Aux débuts de Thetford Mines, le paysage urbain n'était pas dicté par des architectes, mais par la richesse du sous-sol. Puisque les compagnies minières possédaient les droits sur les terres, la ville s'est littéralement moulée aux gisements d'amiante, créant une organisation spatiale totalement dépendante de l'industrie.
Plutôt que de voir un centre-ville unifié émerger, de petits noyaux de peuplement se sont créés autour de chaque puits d'extraction, comme les mines King, Bell ou Johnson. Les mineurs, pressés de s'installer près de leur travail, construisaient des habitations modestes à l'ombre des installations minières. Cette proximité était extrême : les familles vivaient au rythme des explosions et sous un voile constant de poussière.

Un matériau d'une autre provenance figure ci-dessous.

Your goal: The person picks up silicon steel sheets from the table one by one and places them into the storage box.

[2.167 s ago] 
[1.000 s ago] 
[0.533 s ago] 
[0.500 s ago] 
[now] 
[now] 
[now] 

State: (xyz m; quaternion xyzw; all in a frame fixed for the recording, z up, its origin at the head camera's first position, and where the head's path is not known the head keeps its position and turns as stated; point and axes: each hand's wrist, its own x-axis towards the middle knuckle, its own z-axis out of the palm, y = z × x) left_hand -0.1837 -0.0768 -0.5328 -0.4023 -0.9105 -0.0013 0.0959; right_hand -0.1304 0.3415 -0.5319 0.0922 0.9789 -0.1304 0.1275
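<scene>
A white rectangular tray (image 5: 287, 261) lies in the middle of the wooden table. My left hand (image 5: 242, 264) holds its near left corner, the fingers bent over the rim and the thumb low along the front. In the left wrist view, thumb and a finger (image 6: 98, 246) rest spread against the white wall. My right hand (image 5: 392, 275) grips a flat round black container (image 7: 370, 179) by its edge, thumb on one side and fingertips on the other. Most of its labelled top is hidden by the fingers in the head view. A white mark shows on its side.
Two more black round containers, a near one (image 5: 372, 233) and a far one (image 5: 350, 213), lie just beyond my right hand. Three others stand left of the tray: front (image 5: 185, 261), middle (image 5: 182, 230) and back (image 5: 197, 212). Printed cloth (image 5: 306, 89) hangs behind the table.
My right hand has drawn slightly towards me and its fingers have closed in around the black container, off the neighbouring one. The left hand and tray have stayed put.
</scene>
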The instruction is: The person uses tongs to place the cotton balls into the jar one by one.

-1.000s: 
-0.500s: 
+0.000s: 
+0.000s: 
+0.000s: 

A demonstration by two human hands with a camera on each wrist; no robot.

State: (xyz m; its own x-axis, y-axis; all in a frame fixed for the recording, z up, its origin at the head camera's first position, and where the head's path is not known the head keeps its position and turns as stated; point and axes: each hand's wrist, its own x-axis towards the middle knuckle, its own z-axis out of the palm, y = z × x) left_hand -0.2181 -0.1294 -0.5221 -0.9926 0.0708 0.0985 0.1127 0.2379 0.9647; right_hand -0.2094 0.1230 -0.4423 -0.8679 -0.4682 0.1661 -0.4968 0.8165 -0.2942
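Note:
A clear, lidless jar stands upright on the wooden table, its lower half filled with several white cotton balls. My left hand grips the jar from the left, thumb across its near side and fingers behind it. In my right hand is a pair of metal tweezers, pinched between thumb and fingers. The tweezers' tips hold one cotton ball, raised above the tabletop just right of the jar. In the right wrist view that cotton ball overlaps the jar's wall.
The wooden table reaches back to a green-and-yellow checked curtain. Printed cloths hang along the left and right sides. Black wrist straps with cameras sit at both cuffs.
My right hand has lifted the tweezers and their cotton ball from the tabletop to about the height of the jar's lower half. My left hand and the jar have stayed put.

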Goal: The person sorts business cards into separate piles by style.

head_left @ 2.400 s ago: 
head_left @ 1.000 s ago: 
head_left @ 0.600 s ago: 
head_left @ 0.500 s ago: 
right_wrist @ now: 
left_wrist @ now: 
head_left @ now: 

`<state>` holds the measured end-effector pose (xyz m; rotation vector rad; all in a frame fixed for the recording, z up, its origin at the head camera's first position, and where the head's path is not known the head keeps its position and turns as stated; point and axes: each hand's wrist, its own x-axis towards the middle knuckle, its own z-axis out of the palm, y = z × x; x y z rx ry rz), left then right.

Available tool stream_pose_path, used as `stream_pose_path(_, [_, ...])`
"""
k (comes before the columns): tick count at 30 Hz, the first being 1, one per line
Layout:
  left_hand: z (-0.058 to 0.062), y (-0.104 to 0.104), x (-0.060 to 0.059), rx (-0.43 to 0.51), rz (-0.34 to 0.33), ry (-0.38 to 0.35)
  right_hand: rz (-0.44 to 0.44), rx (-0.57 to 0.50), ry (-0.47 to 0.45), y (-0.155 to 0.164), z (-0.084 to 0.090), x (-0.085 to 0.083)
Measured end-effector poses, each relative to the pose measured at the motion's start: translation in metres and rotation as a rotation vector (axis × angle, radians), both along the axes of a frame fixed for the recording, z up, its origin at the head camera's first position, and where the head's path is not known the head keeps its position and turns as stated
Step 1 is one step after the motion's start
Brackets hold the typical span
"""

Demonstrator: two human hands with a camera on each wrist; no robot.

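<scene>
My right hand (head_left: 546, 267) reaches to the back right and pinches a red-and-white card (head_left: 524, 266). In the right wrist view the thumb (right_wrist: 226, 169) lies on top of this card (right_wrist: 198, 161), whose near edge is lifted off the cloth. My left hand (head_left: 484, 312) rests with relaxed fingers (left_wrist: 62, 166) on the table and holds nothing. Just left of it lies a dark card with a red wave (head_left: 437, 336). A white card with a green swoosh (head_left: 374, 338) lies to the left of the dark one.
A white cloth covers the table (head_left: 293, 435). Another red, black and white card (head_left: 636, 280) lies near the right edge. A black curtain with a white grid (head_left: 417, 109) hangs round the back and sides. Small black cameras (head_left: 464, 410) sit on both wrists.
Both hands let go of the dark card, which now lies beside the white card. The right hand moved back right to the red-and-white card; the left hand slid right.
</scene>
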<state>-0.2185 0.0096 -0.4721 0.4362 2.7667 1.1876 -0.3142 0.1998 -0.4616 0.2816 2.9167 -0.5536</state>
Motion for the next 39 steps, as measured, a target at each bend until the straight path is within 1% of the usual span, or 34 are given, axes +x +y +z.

Cette occupation du sol était marquée par une grande précarité. Les ouvriers n'étaient souvent que locataires du terrain, les propriétaires miniers se réservant le droit de déplacer les maisons si un nouveau filon était découvert. Cette réalité a donné naissance à une ville nomade et fragmentée, où l'infrastructure publique (rues, aqueducs et électricité) était souvent gérée par les compagnies elles-mêmes. En somme, Thetford Mines n'était pas une ville qui accueillait des mines, mais une mine qui tolérait une ville sur son passage, forçant les citoyens à s'adapter sans cesse aux besoins de l'extraction.